■ **Task**: Gather each line of the entries below that includes "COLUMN".

■ **Source material**:
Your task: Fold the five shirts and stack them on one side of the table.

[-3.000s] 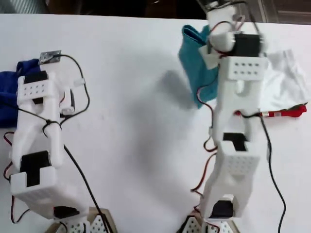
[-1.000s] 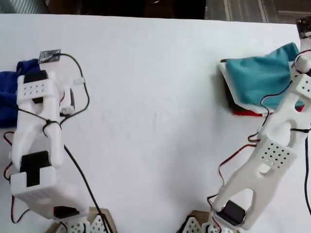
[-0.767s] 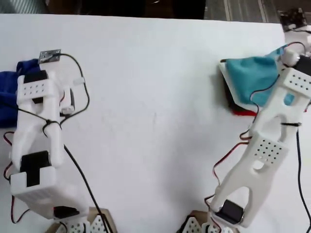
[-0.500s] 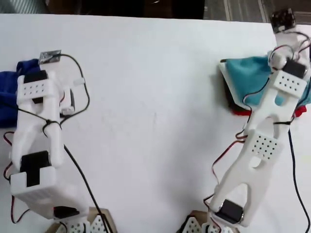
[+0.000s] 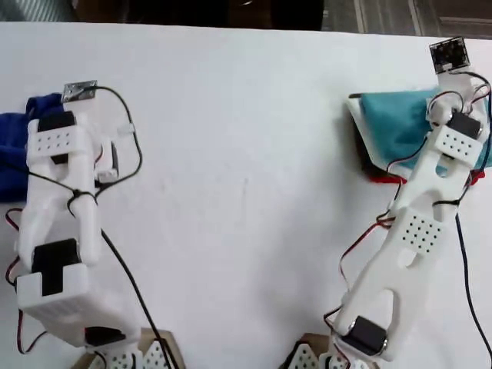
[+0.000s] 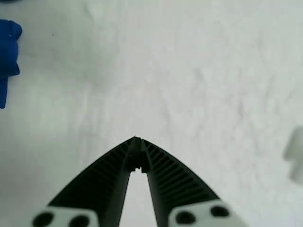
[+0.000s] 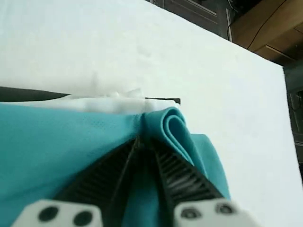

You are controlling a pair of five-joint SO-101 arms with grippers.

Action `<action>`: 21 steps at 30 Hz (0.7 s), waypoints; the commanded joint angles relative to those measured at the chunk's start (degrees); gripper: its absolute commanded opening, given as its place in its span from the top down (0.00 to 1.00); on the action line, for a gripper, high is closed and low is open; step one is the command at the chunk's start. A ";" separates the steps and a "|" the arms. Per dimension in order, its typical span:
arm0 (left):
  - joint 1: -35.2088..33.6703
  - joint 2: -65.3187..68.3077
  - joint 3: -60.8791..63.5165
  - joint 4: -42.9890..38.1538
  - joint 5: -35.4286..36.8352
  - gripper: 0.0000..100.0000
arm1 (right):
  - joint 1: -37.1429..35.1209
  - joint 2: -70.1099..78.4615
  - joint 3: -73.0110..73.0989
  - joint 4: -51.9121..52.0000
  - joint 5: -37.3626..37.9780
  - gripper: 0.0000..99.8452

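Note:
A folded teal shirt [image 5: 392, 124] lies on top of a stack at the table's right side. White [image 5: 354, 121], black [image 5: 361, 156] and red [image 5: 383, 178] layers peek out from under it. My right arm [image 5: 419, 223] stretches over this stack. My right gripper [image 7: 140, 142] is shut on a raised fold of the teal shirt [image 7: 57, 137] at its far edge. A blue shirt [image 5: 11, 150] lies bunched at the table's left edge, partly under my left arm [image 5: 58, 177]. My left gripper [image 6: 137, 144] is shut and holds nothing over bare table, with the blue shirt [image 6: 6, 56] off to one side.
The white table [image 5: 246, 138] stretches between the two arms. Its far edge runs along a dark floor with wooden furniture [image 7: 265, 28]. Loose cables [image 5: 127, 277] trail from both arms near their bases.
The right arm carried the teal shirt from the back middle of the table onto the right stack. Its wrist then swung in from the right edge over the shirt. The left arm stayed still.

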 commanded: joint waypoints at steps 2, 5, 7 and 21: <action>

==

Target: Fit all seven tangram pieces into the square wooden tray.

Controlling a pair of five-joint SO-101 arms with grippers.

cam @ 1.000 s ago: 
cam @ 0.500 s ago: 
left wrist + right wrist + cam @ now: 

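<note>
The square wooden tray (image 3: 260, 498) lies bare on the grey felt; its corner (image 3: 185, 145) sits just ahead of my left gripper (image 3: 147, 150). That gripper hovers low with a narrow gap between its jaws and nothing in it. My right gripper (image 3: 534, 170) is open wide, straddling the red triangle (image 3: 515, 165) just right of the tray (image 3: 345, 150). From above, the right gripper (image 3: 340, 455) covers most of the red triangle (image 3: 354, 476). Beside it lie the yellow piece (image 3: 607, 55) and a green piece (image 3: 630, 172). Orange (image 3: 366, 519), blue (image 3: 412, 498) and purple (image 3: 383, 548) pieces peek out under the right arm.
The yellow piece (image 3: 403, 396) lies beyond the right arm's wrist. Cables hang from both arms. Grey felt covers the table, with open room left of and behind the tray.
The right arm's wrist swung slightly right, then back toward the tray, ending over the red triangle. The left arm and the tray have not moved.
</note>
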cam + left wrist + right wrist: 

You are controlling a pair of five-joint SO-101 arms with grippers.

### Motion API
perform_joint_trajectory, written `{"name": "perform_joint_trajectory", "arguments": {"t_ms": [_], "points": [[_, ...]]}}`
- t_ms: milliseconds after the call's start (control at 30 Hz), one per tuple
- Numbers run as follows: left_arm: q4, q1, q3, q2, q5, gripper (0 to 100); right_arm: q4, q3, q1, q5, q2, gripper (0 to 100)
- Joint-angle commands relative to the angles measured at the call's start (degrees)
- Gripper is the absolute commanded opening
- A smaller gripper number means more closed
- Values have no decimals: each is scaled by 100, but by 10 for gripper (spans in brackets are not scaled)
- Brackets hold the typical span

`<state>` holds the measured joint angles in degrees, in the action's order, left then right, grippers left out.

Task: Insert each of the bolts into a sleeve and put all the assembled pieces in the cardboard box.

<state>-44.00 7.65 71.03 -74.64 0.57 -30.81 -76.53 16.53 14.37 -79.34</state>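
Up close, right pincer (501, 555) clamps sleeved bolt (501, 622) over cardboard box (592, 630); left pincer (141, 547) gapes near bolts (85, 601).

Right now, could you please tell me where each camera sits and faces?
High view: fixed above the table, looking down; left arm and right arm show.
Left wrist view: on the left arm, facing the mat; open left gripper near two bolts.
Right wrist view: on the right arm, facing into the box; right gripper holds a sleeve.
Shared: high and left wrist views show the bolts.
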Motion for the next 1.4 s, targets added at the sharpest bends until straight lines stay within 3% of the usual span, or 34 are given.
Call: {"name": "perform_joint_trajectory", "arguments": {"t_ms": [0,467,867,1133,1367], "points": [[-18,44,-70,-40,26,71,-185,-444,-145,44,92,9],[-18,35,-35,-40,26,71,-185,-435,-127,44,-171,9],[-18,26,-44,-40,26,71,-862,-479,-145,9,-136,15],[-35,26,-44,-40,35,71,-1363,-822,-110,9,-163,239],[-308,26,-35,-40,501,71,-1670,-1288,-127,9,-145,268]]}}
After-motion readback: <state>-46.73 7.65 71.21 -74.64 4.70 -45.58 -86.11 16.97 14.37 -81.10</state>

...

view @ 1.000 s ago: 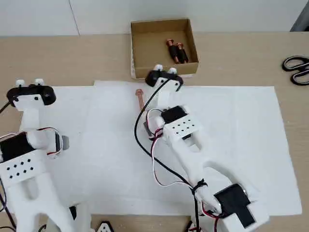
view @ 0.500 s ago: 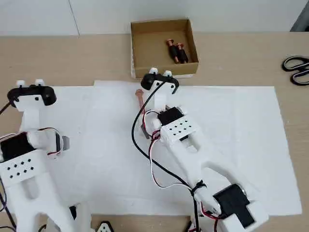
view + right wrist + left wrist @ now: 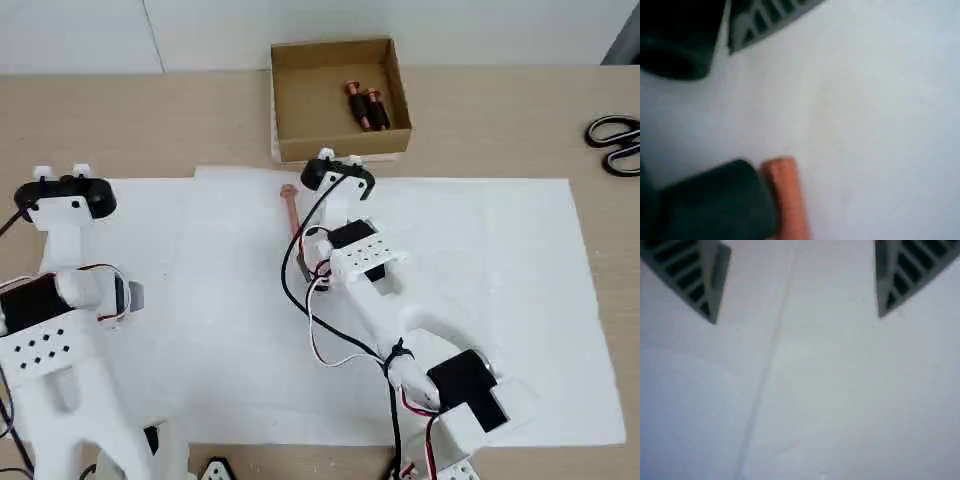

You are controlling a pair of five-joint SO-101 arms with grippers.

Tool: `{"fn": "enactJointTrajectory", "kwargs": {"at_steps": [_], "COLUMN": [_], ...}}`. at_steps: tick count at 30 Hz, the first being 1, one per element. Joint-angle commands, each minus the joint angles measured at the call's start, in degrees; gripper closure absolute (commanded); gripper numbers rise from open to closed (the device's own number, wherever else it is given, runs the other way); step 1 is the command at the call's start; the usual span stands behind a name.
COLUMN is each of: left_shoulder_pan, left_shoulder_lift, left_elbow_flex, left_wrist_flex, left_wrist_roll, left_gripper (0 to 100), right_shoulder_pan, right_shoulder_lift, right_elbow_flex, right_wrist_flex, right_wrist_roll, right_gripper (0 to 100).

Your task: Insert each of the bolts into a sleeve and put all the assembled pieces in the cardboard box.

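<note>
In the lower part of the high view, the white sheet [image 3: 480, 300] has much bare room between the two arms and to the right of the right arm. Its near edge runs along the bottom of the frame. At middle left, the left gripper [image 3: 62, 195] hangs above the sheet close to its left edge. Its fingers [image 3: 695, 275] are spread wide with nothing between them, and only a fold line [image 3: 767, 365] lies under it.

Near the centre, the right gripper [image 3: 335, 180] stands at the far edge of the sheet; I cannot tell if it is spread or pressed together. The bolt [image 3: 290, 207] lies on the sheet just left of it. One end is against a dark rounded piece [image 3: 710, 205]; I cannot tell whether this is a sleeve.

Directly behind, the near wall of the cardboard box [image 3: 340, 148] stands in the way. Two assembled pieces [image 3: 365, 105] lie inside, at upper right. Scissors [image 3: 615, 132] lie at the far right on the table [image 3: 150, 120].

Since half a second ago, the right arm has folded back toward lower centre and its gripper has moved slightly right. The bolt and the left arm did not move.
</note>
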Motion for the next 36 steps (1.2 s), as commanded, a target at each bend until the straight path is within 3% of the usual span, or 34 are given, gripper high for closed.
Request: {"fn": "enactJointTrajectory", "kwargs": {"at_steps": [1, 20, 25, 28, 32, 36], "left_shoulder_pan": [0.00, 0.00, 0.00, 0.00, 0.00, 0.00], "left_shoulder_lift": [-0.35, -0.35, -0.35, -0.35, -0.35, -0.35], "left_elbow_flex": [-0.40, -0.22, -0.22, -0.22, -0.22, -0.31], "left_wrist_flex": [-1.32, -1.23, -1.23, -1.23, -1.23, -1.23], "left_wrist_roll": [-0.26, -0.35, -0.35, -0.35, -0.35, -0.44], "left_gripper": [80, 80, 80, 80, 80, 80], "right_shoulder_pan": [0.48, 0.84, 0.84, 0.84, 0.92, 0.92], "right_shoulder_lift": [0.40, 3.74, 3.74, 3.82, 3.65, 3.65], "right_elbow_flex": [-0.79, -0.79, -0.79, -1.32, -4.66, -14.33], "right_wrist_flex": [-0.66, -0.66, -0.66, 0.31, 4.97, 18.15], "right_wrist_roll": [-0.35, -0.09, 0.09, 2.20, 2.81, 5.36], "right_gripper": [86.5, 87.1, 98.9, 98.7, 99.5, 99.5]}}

■ **Solution to the problem**:
Tool: `{"fn": "enactJointTrajectory", "kwargs": {"at_steps": [_], "COLUMN": [_], ...}}`. at_steps: tick count at 30 Hz, the first being 1, one per element. Joint-angle commands, each minus the joint angles measured at the call's start, in degrees; gripper closure absolute (commanded); gripper numbers rise from open to closed (the device's own number, wherever else it is given, runs the other way); step 1 is the command at the call's start; the usual span stands behind a name.
COLUMN is each of: left_shoulder_pan, left_shoulder_lift, left_elbow_flex, left_wrist_flex, left_wrist_roll, left_gripper (0 to 100), right_shoulder_pan, right_shoulder_lift, right_elbow_flex, right_wrist_flex, right_wrist_roll, right_gripper (0 to 100).

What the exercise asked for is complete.